Duisburger Arzt gibt aus Ärger über Krankenkasse auf

Duisburger Arzt gibt aus Ärger über Krankenkasse auf

  • Patient wurde nicht auf billigeres Medikament umgestellt
  • Krankenkasse fordert 43.000 Euro vom Arzt zurück
  • Duisburger Mediziner legt Beschwerde gegen Bescheid ein

"Das darf ich Ihnen nicht verschreiben." Ein Satz, den Patienten immer wieder von ihrem Arzt zu hören bekommen. Vor allem, wenn es um schwere Krankheiten und teure Medikamente geht.

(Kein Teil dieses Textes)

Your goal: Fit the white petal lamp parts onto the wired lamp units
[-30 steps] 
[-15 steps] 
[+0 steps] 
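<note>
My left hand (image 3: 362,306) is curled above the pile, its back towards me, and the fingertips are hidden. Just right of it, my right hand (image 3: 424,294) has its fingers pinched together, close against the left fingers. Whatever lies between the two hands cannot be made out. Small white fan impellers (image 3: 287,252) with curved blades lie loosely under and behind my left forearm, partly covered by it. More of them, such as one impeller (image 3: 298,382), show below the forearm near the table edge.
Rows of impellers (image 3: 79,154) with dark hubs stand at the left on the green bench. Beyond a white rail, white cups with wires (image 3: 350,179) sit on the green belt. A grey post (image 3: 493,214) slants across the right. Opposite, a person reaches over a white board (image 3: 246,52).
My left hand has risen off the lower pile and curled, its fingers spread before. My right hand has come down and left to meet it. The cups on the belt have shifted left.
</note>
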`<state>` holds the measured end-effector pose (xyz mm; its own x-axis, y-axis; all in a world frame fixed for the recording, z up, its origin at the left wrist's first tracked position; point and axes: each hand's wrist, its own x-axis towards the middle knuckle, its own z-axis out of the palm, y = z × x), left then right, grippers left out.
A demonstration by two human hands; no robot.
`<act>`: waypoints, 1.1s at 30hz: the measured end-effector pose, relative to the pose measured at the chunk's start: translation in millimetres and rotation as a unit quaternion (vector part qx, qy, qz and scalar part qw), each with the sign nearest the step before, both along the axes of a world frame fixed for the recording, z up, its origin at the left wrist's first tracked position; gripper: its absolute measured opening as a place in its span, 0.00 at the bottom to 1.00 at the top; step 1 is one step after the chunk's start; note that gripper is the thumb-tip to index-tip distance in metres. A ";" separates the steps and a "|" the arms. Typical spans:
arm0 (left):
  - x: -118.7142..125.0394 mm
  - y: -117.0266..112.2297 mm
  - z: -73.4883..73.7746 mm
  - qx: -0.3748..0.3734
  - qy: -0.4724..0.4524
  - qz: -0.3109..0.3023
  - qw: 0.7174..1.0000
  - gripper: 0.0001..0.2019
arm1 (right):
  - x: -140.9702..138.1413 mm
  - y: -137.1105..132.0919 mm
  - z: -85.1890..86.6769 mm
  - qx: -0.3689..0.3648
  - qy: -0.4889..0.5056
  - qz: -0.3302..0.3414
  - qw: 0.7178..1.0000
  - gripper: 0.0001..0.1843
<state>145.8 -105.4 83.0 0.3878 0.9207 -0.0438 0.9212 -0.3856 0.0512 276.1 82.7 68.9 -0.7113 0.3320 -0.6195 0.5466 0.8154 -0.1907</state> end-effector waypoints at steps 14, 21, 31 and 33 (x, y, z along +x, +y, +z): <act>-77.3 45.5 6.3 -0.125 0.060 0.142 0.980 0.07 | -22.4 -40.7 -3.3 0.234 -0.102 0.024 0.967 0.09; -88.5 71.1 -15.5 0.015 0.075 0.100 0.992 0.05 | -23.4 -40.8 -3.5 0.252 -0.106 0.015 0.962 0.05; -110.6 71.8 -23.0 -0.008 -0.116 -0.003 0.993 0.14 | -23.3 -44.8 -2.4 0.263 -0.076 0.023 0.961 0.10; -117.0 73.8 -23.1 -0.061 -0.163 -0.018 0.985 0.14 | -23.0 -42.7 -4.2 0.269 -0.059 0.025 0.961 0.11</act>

Dieses Schicksal wollte Dr. Rüdiger Lang einem seiner Patienten ersparen, der an chronisch myeloischen Leukämie erkrankt ist. Schon ab 2016 bekam Karl-Heinz Fröse das Medikament Glivec. "Ich habe damals von den drei zugelassenen Medikamenten das preiswerteste gewählt", sagt Lang.

Nicht auf billieres Medikament umgestellt

Ein Jahr später aber gab es noch günstigere Nachahmermedikamente. Doch Karl-Heinz Fröse hatte Angst vor den neuen Präparaten. "Ich hatte mich dagegen ausgesprochen, weil ich die Befürchtung hatte, dass ich durch irgendwelche Nachahmer-Präparate andere Nebenwirkungen in meinem Körper feststelle", erzählte der Patient dem WDR am Donnerstag (09.01.2020). Damit stieß er bei seinem Hausarzt auf Verständnis.

Das Medikament Glivec in der Verpackung

Leukämie-Medikament Glivec

Auch Dr. Lang kamen Zweifel, ob eine Umstellung auf das andere Generika seinem Patienten guttäte. Er entschied sich zugunsten des 43.000-Euro-Medikamentes. Im Rezept wies er den Apotheker an, genau dieses Medikament auszugeben. Damit aber kam ein Rabattvertrag mit der Krankenkasse nicht zum Zug.

Krankenkasse kritisiert den Arzt

Ein Problem für die Krankenkasse pronova BKK, bei dem Karl-Heinz Fröse versichert ist. In einer schriftlichen Stellungnahme der Krankenkasse heißt es: "Der Vertragsarzt weiß unmittelbar bei der Behandlung, ob er einen medizinisch umstrittenen Arzneimitteleinsatz verordnet."

Dr. Lange hätte einfach einen Antrag auf Kostenübernahme stellen müssen, argumentiert die Krankenkasse weiter. Nach der Genehmigung hätte er darauf vertrauen können, nicht in Regress genommen zu werden.

Mediziner schließt Praxis

Doch der Arzt hat das versäumt. Jetzt soll er genau das zahlen, was das Originalmedikament gekostet hat und nicht nur die Differenz zum Günstigeren.

Das trifft den Mediziner so sehr, dass er seine Praxis nun schließt. "Ich bin wirklich zutiefst durch diesen Regressantrag und auch durch die Art, wie der Prüfungsausschuss den eins zu eins umgesetzt hat, seelisch getroffen."

Beschwerde gegen Prüfbescheid

Zudem sieht er für sich keine Möglichkeit mehr, im Sinne seiner Patienten zu entscheiden. Es ginge nur noch um einen möglichst billigen Preis für Medikamente. Gegen den Bescheid der Prüfungsstelle der Ärzte und Krankenkassen Nordrhein hat Rüdiger Lang Beschwerde eingelegt.